**Exercise aim**
Transcribe every record in full, keeping it exactly the same.

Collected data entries
___

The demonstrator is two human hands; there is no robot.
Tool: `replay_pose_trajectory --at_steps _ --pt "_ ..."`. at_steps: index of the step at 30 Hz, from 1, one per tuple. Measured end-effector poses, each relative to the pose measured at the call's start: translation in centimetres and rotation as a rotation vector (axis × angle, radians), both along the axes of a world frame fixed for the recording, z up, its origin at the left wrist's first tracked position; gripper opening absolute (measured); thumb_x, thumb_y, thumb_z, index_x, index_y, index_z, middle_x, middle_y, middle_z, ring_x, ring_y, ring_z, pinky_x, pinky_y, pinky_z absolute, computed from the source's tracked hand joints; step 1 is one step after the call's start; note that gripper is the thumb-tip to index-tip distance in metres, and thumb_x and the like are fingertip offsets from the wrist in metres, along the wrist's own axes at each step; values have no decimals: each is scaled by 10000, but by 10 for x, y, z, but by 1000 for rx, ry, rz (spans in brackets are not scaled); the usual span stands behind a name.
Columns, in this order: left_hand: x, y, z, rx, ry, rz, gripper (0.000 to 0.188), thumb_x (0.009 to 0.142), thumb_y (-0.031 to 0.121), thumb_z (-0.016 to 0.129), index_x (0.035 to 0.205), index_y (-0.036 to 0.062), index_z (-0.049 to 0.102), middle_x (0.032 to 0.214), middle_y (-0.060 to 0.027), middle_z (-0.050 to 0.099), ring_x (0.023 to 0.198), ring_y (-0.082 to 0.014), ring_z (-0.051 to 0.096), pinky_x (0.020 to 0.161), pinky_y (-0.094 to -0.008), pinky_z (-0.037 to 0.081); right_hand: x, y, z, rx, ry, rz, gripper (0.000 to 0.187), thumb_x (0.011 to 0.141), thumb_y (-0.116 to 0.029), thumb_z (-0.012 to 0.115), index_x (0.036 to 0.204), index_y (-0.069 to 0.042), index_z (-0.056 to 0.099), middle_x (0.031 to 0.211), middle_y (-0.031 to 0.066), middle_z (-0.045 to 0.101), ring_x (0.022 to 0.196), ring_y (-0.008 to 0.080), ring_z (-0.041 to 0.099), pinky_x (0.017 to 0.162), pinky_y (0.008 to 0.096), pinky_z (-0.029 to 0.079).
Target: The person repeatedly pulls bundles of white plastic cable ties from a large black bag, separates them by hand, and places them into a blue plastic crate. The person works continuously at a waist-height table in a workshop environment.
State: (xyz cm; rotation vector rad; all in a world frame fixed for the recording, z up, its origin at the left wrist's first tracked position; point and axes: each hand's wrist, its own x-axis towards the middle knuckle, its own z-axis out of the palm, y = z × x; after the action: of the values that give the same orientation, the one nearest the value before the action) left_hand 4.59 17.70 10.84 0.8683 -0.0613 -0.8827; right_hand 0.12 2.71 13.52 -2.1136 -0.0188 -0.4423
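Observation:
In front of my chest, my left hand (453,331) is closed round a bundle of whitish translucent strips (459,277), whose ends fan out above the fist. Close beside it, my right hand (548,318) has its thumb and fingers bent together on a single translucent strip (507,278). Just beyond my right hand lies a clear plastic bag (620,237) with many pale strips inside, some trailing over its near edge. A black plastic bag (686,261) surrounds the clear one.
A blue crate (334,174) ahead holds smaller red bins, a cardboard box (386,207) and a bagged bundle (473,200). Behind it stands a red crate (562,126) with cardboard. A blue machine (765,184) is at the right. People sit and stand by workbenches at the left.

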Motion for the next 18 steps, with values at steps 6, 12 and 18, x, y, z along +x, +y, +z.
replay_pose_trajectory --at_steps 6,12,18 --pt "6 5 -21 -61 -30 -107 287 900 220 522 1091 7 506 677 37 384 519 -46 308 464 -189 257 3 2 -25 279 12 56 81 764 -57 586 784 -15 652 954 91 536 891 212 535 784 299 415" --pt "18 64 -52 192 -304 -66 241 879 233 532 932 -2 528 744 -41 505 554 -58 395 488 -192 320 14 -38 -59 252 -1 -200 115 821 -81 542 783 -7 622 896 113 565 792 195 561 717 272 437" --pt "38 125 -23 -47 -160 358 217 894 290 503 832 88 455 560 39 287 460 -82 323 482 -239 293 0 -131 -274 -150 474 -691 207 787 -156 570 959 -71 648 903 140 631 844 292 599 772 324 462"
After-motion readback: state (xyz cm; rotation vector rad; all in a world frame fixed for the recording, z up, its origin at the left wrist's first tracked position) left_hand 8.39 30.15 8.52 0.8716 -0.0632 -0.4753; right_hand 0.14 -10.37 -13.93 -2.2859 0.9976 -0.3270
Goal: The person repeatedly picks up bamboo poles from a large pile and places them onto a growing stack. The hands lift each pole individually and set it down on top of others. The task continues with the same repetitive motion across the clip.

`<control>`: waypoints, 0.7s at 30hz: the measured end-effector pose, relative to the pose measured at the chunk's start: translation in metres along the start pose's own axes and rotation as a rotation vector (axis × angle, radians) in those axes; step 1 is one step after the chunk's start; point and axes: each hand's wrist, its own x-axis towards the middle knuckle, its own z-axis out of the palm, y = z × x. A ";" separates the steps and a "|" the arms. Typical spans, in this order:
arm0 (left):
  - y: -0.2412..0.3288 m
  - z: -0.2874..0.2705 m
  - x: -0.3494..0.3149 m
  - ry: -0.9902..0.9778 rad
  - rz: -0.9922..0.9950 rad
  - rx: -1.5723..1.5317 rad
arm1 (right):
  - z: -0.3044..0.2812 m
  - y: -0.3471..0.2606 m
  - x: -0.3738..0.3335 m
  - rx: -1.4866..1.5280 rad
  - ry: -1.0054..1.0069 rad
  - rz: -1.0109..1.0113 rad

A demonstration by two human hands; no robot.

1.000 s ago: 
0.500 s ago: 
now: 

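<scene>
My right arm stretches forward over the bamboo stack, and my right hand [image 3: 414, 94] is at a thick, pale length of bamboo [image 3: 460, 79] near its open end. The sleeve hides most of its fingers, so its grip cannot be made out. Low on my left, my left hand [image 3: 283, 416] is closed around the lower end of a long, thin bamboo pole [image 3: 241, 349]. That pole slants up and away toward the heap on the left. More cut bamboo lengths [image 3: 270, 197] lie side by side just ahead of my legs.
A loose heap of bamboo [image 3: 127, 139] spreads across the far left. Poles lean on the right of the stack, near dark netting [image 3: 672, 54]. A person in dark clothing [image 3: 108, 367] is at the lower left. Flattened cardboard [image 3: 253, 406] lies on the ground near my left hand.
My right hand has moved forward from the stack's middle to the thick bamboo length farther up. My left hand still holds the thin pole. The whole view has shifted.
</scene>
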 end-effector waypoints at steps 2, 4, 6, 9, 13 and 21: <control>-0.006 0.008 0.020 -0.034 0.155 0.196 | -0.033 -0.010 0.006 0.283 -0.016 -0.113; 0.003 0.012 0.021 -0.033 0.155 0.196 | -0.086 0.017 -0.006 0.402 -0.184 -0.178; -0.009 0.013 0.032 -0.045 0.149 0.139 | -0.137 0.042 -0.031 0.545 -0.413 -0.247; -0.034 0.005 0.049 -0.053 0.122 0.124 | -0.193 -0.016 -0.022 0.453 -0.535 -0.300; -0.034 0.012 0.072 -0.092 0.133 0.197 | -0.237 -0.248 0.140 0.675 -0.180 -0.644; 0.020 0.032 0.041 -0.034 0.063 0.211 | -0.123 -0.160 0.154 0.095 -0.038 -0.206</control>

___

**Exercise output**
The demonstrator is two human hands; there is no robot.
Tool: `replay_pose_trajectory --at_steps _ --pt "_ ..."`. at_steps: index of the step at 30 Hz, from 1, one per tuple. Measured end-effector poses, each relative to the pose measured at the call's start: translation in centimetres and rotation as a rotation vector (axis × angle, radians), both along the axes of a world frame fixed for the recording, z up, its origin at the left wrist's first tracked position; gripper opening absolute (measured); thumb_x, thumb_y, thumb_z, index_x, index_y, index_z, middle_x, middle_y, middle_z, ring_x, ring_y, ring_z, pinky_x, pinky_y, pinky_z absolute, computed from the source's tracked hand joints; step 1 is one step after the call's start; note that gripper is the thumb-tip to index-tip distance in metres, and thumb_x and the like are fingertip offsets from the wrist in metres, along the wrist's own axes at each step; values have no decimals: each is scaled by 10000, but by 10 for x, y, z, but by 1000 for rx, ry, rz (spans in brackets are not scaled); the usual span stands behind a name.
Columns, in this order: left_hand: x, y, z, rx, ry, rz, gripper (0.000 to 0.188), thumb_x (0.009 to 0.142), thumb_y (-0.031 to 0.121), thumb_z (-0.016 to 0.129), index_x (0.035 to 0.205), index_y (-0.036 to 0.062), index_z (-0.049 to 0.102), middle_x (0.032 to 0.214), middle_y (-0.060 to 0.027), middle_z (-0.050 to 0.099), ring_x (0.023 to 0.198), ring_y (-0.082 to 0.014), ring_z (-0.051 to 0.096), pinky_x (0.020 to 0.161), pinky_y (-0.094 to -0.008), pinky_z (-0.037 to 0.081); right_hand: x, y, z, rx, ry, rz, gripper (0.000 to 0.187), thumb_x (0.011 to 0.141), thumb_y (-0.116 to 0.029), thumb_z (-0.012 to 0.115), index_x (0.036 to 0.204), index_y (-0.069 to 0.042), index_z (-0.056 to 0.099), middle_x (0.031 to 0.211), middle_y (-0.031 to 0.066), middle_z (-0.045 to 0.101), ring_x (0.022 to 0.196), ring_y (-0.008 to 0.080), ring_z (-0.041 to 0.099), pinky_x (0.017 to 0.162), pinky_y (0.008 to 0.096), pinky_z (-0.029 to 0.079).
Target: The person repeatedly pulls bundles of white plastic cable ties from a large black bag, separates them by hand, and places them into a blue plastic crate. The person works continuously at a waist-height table in a workshop environment.
State: (xyz cm; rotation vector rad; all in a world frame fixed for the recording, z up, its origin at the left wrist's first tracked position; point and axes: each hand's wrist, its own x-axis towards the middle knuckle, its own z-axis out of the palm, y = z × x; after the action: of the values that give the same orientation, the one nearest the value before the action) left_hand 4.59 17.70 10.84 0.8683 -0.0613 -0.8827; right_hand 0.12 2.71 13.52 -2.1136 -0.0188 -0.4423
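Observation:
In front of my chest, my left hand (453,331) is closed round a bundle of whitish translucent strips (459,277), whose ends fan out above the fist. Close beside it, my right hand (548,318) has its thumb and fingers bent together on a single translucent strip (507,278). Just beyond my right hand lies a clear plastic bag (620,237) with many pale strips inside, some trailing over its near edge. A black plastic bag (686,261) surrounds the clear one.
A blue crate (334,174) ahead holds smaller red bins, a cardboard box (386,207) and a bagged bundle (473,200). Behind it stands a red crate (562,126) with cardboard. A blue machine (765,184) is at the right. People sit and stand by workbenches at the left.
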
Motion for the next 18 steps, with values at steps 6, 12 and 18, x, y, z along +x, +y, +z.
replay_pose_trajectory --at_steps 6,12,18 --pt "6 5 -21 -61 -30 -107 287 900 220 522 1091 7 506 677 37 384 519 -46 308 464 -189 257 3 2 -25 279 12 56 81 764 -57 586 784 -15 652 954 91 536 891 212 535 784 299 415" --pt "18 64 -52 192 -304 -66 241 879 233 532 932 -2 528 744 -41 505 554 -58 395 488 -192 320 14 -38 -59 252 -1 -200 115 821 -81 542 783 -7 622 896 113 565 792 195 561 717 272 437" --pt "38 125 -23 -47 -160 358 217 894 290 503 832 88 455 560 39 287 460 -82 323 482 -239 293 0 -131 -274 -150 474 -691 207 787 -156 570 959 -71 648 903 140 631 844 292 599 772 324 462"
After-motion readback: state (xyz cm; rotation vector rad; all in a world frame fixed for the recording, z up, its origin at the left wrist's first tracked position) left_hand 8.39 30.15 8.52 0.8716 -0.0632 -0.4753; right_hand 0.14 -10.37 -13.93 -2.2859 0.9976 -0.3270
Goal: The person repeatedly picks up bamboo poles from a large pile and places them onto a growing stack. The hands lift each pole individually and set it down on top of others. The task continues with the same repetitive motion across the clip.

`<control>`: waypoints, 0.7s at 30hz: the measured end-effector pose, relative to the pose measured at the chunk's start: translation in metres along the start pose's own axes and rotation as a rotation vector (axis × angle, radians) in those axes; step 1 is one step after the chunk's start; point and axes: each hand's wrist, its own x-axis towards the middle knuckle, its own z-axis out of the palm, y = z × x. A ";" separates the steps and a "|" the arms. Typical spans, in this order:
arm0 (left):
  - y: -0.2412..0.3288 m
  - z: -0.2874..0.2705 m
  - x: -0.3494..0.3149 m
  - ry: -0.9902..0.9778 rad
  - rz: -0.9922..0.9950 rad
  - rx: -1.5723..1.5317 rad
arm1 (right):
  - z: -0.3044..0.2812 m
  - y: -0.3471..0.2606 m
  - x: -0.3738..0.3335 m
  - rx: -1.4866..1.5280 rad
  - ry: -1.0054..1.0069 rad
  - rz: -1.0109..1.0113 rad

A demonstration by two human hands; no robot.

1.000 s ago: 
0.500 s ago: 
now: 

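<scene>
My right arm stretches forward over the bamboo stack, and my right hand [image 3: 414, 94] is at a thick, pale length of bamboo [image 3: 460, 79] near its open end. The sleeve hides most of its fingers, so its grip cannot be made out. Low on my left, my left hand [image 3: 283, 416] is closed around the lower end of a long, thin bamboo pole [image 3: 241, 349]. That pole slants up and away toward the heap on the left. More cut bamboo lengths [image 3: 270, 197] lie side by side just ahead of my legs.
A loose heap of bamboo [image 3: 127, 139] spreads across the far left. Poles lean on the right of the stack, near dark netting [image 3: 672, 54]. A person in dark clothing [image 3: 108, 367] is at the lower left. Flattened cardboard [image 3: 253, 406] lies on the ground near my left hand.
My right hand has moved forward from the stack's middle to the thick bamboo length farther up. My left hand still holds the thin pole. The whole view has shifted.
</scene>
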 end-effector waypoints at steps 2, 4, 6, 9, 13 and 21: <control>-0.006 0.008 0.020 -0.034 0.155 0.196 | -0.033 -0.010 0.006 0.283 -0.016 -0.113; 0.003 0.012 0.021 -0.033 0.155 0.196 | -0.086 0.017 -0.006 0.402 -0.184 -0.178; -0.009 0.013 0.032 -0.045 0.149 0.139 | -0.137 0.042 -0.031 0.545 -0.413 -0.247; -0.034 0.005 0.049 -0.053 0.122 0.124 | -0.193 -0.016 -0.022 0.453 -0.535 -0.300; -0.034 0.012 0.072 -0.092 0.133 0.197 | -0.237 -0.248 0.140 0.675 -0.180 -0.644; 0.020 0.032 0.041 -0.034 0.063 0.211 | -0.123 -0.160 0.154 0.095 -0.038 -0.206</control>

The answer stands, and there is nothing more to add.